Dongjoon Hyun updated SPARK-26305:
----------------------------------
    Affects Version/s:     (was: 2.4.0)
                       3.0.0

> Breakthrough the memory limitation of broadcast join
> ----------------------------------------------------
>
>                 Key: SPARK-26305
>                 URL: https://issues.apache.org/jira/browse/SPARK-26305
>             Project: Spark
>          Issue Type: Improvement
>          Components: SQL
>    Affects Versions: 3.0.0
>            Reporter: Lantao Jin
>            Priority: Major
>
> If the join between a big table and a small one faces data skewing issue, we usually use a broadcast hint in SQL to resolve it. However, current broadcast join has many limitations. The primary restriction is memory. The small table which is broadcasted must be fulfilled to memory in driver/executors side. Although it will spill to disk when the memory is insufficient, it still causes OOM if the small table actually is not absolutely small, it's relatively small. In our company, we have many real big data SQL analysis jobs which handle dozens of hundreds terabytes join and shuffle. For example, the size of large table is 100TB, and the small one is 10000 times less, still 10GB. In this case, broadcast join couldn't be finished since the small one is still larger than expected. If the join is data skewing, the sortmerge join always failed.
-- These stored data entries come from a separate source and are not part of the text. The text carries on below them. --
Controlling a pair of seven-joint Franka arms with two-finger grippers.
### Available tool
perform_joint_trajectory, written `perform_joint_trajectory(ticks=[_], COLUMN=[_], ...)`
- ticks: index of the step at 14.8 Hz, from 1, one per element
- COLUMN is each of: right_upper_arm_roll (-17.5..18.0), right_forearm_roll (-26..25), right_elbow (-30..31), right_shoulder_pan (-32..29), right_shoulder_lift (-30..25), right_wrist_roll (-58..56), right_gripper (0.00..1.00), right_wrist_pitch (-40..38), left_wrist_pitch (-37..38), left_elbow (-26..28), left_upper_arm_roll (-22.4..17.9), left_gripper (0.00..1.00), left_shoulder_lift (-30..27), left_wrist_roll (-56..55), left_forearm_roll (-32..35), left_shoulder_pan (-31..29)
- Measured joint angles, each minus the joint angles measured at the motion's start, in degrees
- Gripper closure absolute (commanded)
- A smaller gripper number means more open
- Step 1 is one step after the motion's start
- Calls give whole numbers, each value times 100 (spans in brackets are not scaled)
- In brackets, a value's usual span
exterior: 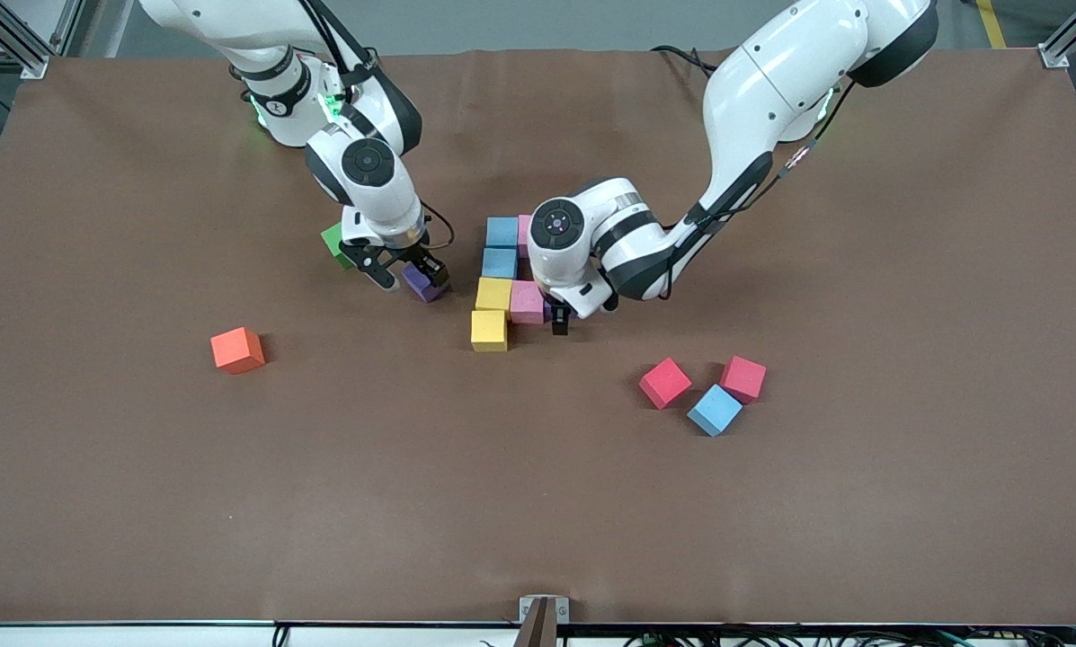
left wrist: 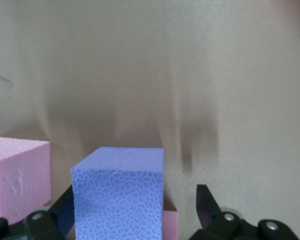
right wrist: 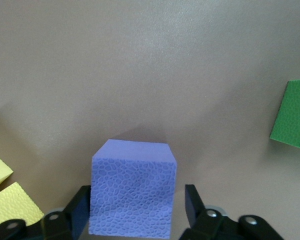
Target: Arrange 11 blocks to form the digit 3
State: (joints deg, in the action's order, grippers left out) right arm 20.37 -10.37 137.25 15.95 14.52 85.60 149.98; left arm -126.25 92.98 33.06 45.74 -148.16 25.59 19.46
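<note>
1. One brown table [exterior: 142,503] carrying all the stock; the robots' bases stand along one long edge.
2. Two white arms, both low over mid-table.
   - Right gripper [exterior: 409,277]: fingers astride a loose purple foam cube [exterior: 427,286] that sits on the table. A sliver of gap shows at one finger, so it is judged not yet pinched.
   - Left gripper [exterior: 560,316]: fingers spread wide around a second purple foam cube [left wrist: 117,195] at the figure. The cube rests on the table, not gripped.
3. One part-built digit 3 at mid-table, nearer the bases' edge, with seven cubes in place.
   - Two light blue foam cubes [exterior: 502,232] [exterior: 500,262].
   - Two pink foam cubes [exterior: 525,235] [exterior: 527,302].
   - Two yellow foam cubes [exterior: 493,293] [exterior: 489,330].
   - The second purple cube, just beside the nearer pink one.
4. Three loose task cubes toward the left arm's end: two pink-to-red foam cubes [exterior: 664,383] [exterior: 742,378] and a light blue foam cube [exterior: 715,410].
5. Two cubes not for use: orange foam cube [exterior: 237,350] and green foam cube [exterior: 333,241].
6. Step in hand, as judged: pick-up of the loose purple cube. The next move calls for a firm pinch, a lift, and squaring the skewed cube to the figure. The left arm should clear away first.
</note>
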Motion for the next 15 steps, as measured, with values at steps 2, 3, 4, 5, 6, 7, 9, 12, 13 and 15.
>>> perform_joint_trajectory(ticks=[2, 3, 4, 5, 6, 7, 9, 12, 13, 15], right_upper_arm_roll=[-2, -3, -5, -17, -36, -62, -88, -97, -91, -76], right_forearm_roll=[0, 0, 1, 2, 2, 3, 3, 3, 3, 3], right_elbow=[-5, -6, -13, -31, -61, -119, -327, -797, -966, -1240], right_shoulder_pan=[0, 0, -1, -8, -28, -67, -199, -288, -285, -268], right_shoulder_lift=[-8, -11, -11, -9, -2, 15, 88, 289, 365, 499], right_wrist_roll=[22, 38, 62, 110, 180, 262, 489, 637, 655, 699], right_gripper=[96, 100, 100, 100, 100, 100, 100, 100, 100, 100], right_wrist_pitch=[9, 8, 8, 8, 11, 14, 12, -299, -446, -602], left_wrist_pitch=[-1, -1, -1, -1, -1, -1, 6, 24, 62, 271], left_elbow=[-57, -85, -103, -107, -108, -108, -105, -80, -72, -61], left_upper_arm_roll=[-1, -3, -4, -5, -5, -5, 3, 53, 92, 198], left_gripper=[0, 0, 0, 0, 0, 0, 0, 0, 0, 0], left_shoulder_lift=[0, 0, 0, 0, 0, 0, 0, -9, -35, -151], left_wrist_roll=[6, 8, 9, 10, 12, 23, 82, 123, 192, 308], left_forearm_roll=[0, 0, 0, 0, 0, 0, 0, 0, 0, -24], left_shoulder_pan=[-3, -4, -4, -3, -2, 1, 18, 39, 39, 26])
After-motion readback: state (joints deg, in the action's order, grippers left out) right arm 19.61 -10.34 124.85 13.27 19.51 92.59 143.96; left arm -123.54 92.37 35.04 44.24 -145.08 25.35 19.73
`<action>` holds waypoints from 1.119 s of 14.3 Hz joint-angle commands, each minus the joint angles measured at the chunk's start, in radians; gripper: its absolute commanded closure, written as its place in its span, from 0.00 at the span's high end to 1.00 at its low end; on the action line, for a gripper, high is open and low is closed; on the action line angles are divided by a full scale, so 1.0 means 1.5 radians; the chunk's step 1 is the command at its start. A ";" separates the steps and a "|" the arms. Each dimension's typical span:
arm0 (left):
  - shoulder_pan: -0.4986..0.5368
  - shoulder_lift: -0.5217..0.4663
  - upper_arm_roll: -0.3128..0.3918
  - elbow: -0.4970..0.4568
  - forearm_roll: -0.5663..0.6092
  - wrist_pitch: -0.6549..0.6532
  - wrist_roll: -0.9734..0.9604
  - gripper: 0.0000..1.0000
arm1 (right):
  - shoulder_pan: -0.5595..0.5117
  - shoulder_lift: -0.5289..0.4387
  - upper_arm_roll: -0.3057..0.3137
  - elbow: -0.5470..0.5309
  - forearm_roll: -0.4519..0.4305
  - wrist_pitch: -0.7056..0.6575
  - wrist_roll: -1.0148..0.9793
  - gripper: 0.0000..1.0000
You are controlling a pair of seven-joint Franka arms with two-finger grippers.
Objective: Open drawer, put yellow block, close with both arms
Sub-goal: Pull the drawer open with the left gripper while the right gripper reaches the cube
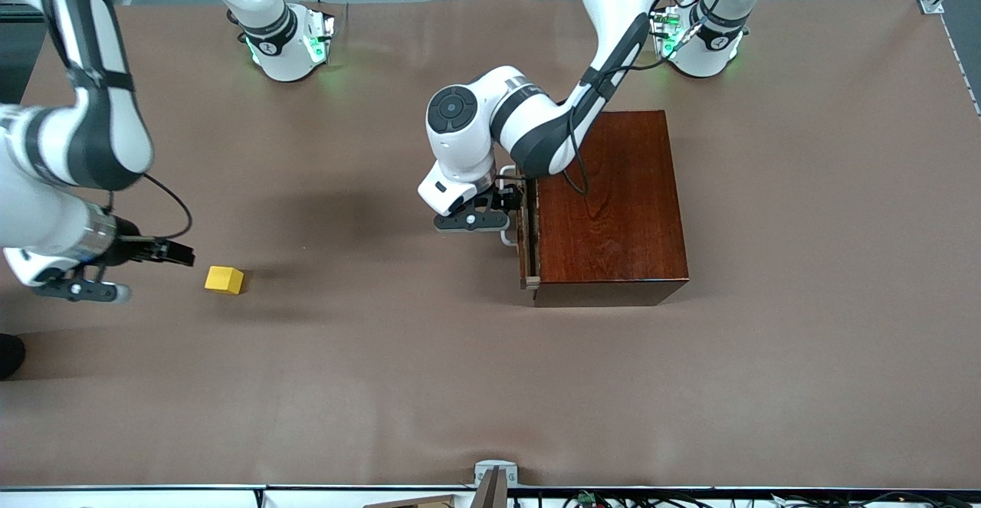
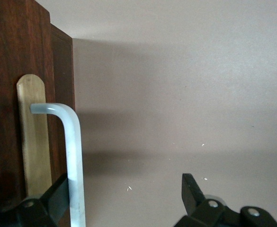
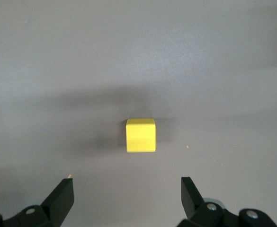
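Note:
The dark reddish-brown box [image 1: 613, 209] stands mid-table, and its drawer [image 1: 527, 247] faces the right arm's end of the table, out by only a sliver. My left gripper [image 1: 512, 200] is at the drawer front and stands open. The white handle bar [image 2: 74, 161] lies between its fingers, close against one finger [image 2: 53, 194], and the other finger is well clear of it. The yellow block [image 1: 224, 280] sits on the table toward the right arm's end. My right gripper [image 1: 180, 253] hovers low beside it, open and empty. The block [image 3: 140, 135] lies just ahead of that gripper [image 3: 128, 191], centred between its fingers.
The left arm's elbow and forearm [image 1: 536, 125] hang over the box's corner nearest the bases. Brown cloth [image 1: 383, 378] covers the whole table. A metal bracket [image 1: 494, 477] sits at the table edge nearest the front camera.

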 commanded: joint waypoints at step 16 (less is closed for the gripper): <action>-0.032 0.036 -0.022 0.021 -0.025 0.111 -0.059 1.00 | -0.021 0.181 0.004 -0.023 0.003 0.146 -0.013 0.31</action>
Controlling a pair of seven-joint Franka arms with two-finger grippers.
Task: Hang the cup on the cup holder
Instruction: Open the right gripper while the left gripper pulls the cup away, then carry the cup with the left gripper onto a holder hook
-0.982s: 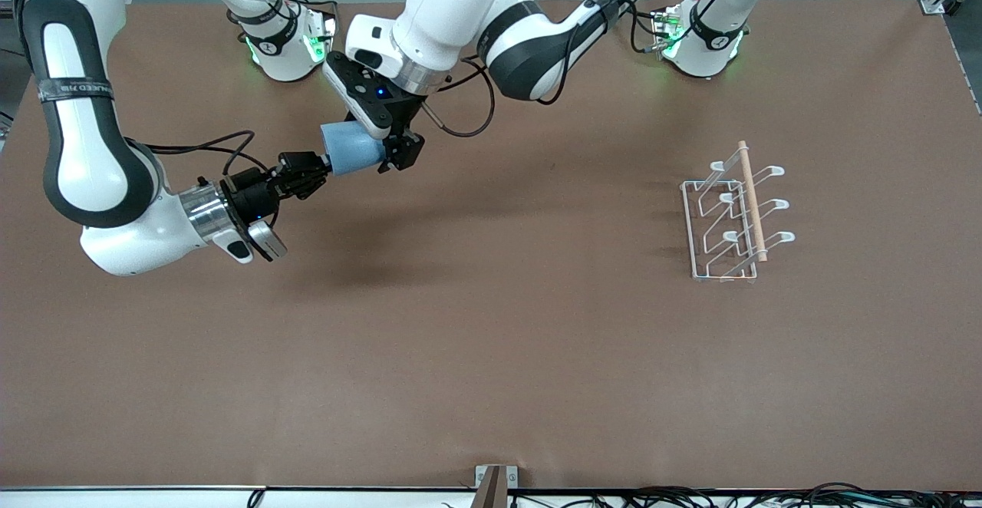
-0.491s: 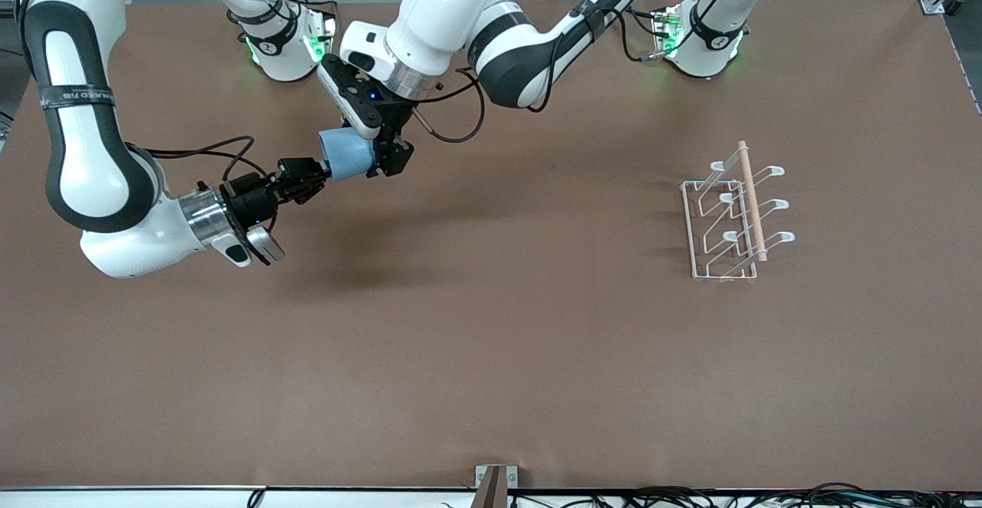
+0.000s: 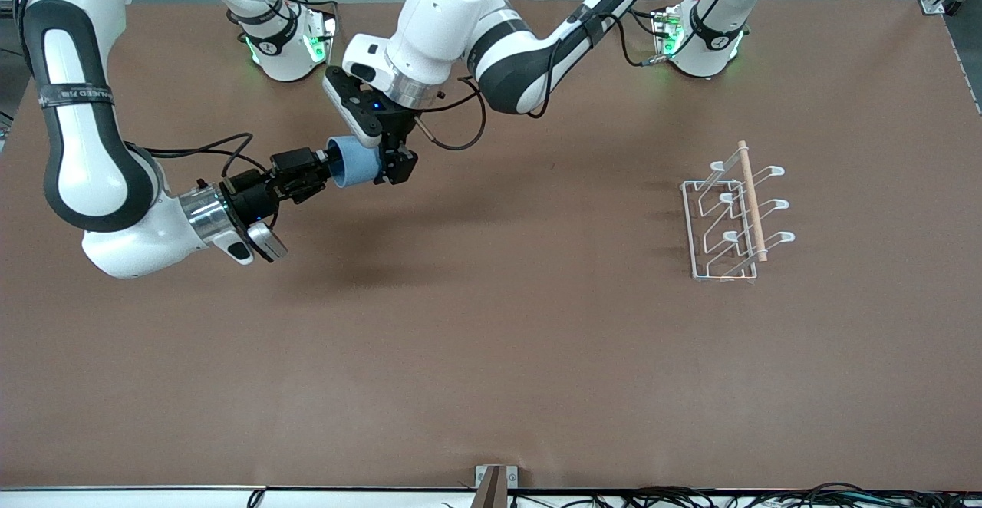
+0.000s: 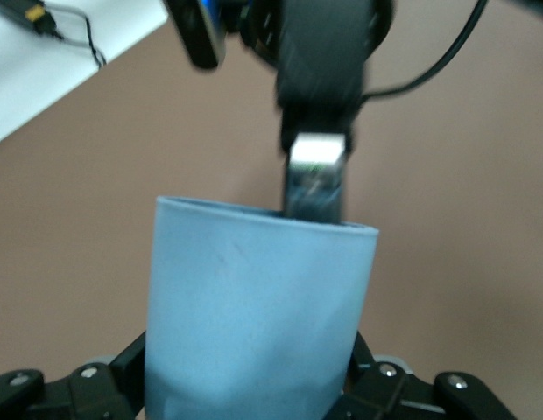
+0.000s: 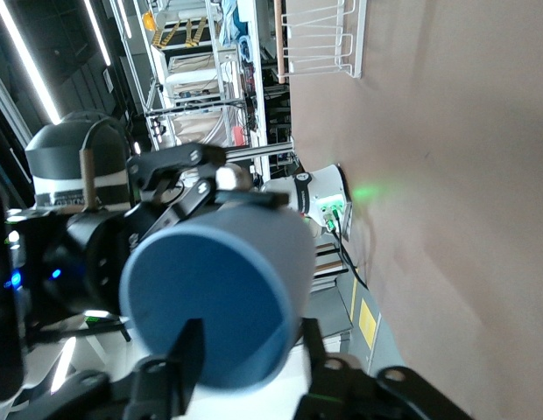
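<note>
The cup [image 3: 354, 163] is held in mid-air between both grippers, over the tabletop near the edge where the arm bases stand, toward the right arm's end. It lies roughly on its side.

Compared with a second ago, the left gripper [image 3: 381, 164] has gone from spread to pinching the cup's body; the left wrist view shows the cup [image 4: 258, 311] seated between its fingers. Over the same interval the right gripper [image 3: 321, 170], which was clamped on the cup's rim end, has begun to loosen. In the right wrist view its fingers [image 5: 186, 350] stand on either side of the cup's rim with one inside the cup, but whether they have let go cannot be told.

Judgement: this is a hand-over in progress, with the cup passing from the right arm to the left. The left arm appears to carry the load now.

The cup holder [image 3: 733, 216] stands well apart, near the tabletop edge at the left arm's end, all prongs bare. Hanging is not yet begun; the carry across remains.
</note>
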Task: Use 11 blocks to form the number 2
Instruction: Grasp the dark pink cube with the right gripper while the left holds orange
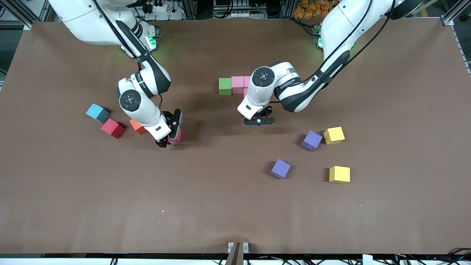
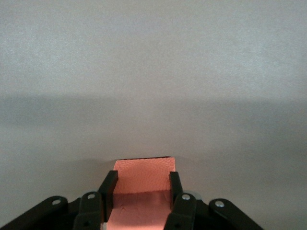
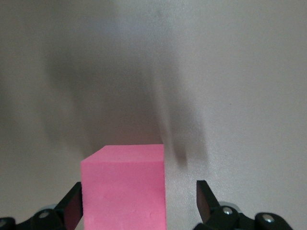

> Hive has a skew join hint which could trigger two-stage task to handle the skew key and normal key separately. I guess Databricks Runtime has the similar implementation. However, the skew join hint needs SQL users know the data in table like their children. They must know which key is skewing in a join. It's very hard to know since the data is changing day by day and the join key isn't fixed in different queries. The users have to set a huge partition number to try their luck.
> So, do we have a simple, rude and efficient way to resolve it? Back to the limitation, if the broadcasted table no needs to fill to memory, in other words, driver/executor stores the broadcasted table to disk only. The problem mentioned above could be resolved.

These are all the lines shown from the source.